MICHEL MARTIN, host:

I'm Michel Martin, and this is Tell Me More from NPR News. Coming up, our international briefing focuses on Africa today. We'll get an update on the coup in Mauritania and new charges of French collaboration in the Rwandan genocide. But first, we want to talk about healthcare and illegal immigration.

Healthcare has become a major front in the battle over illegal immigration, as many Americans have become convinced that long waits in emergency rooms are the result of uninsured illegal immigrants getting care they can't pay for and don't deserve. And indeed, healthcare providers already struggling to pay for other uninsured patients are facing tough questions about how to balance ethical and legal obligations with their rising costs.

Now, the New York Times reports that some institutions have become unlikely immigration enforcers, effectively deporting seriously ill undocumented immigrants who cannot pay for long-term care. Joining us to talk about this issue is NPR health correspondent Joanne Silberner. We also hope to be joined by Dr. Jay Wolfson, who is a professor of public health and law at the University of South Florida. Welcome, thank you for talking to us.

JOANNE SILBERNER: Well, thank you.

MARTIN: Joanne, this recent New York Times report says that some hospitals have begun transporting seriously ill illegal immigrants and, in fact, some legal immigrants who require long-term care back to their home countries. I think most people are under the impression that hospitals have to treat people regardless of their status or ability to pay. So how is this possible that they can even do this?

SILBERNER: It's the long-term care part of it. They are required to stabilize - to treat and stabilize anyone who comes through their doors. If they've got an open working emergency room, they have to take care of them, but once the person is stabilized, they can transport them. I'm not aware of any federal law that says that they can't transport them out of the country.

MARTIN: So the issue is that there's a gray area there or a lack of guidelines, if you will?

SILBERNER: There's a lack of guidelines in terms of the transport. Afterwards, there is some case law now in Florida that - there's been a judicial decision there, but there's no - the federal government has not addressed this issue in any way except to say that, if you show up in an emergency room, and you're having a heart attack, or you're having some other extreme immediate problem, they have to take you in. They have to stabilize you.

MARTIN: But once that you've been stabilized, that's kind of where it's sort of up in the air.

SILBERNER: That's where that gray zone begins.

MARTIN: But the Times focus on the case of a man named Luis Jimenez. He is an undocumented immigrant. He was sent back to Guatemala by Martin Memorial Hospital in Florida. I should mention that we invited a representative of Martin Memorial to join our conversation, and they declined. But can you tell us a little bit more about this case? Joanne, what is it that - why did the hospital feel that they need to transport him back?

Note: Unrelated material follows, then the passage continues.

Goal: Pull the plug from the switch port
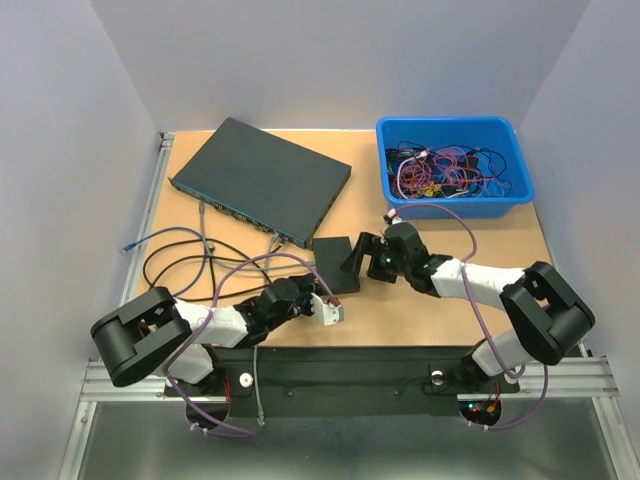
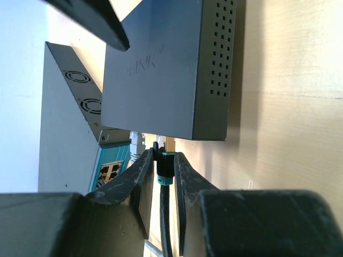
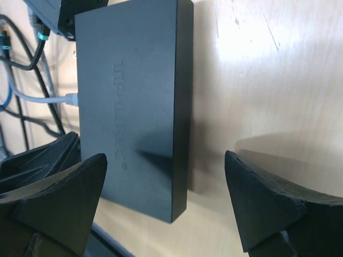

SILBERNER: Well, it's really an interesting case and a lot of ethical angles and it - I'll start at the very beginning, and it was eight years ago that Mr. Jimenez was hit by a drunk driver who is driving a stolen car. This guy was uninsured. The hospital couldn't - when Mr. Jimenez came to the door, he was in very bad shape. In fact, he was in a coma for a year and a half. They had to take him in. They had to stabilize him.

Then they started looking for somewhere else to go. They ended up spending a million and a half dollars on him. That's a lot of money. And somebody has to pay that money. They couldn't find a place for him. They contacted the Guatemalan government, which finally agreed to take him in. They put him into a clean and nice - in Guatemalan terms, a nice rehab hospital, the nicest one that they had there. In our terms, visitors said that there wasn't a lot of sophisticated equipment like you would find in the U.S. hospital.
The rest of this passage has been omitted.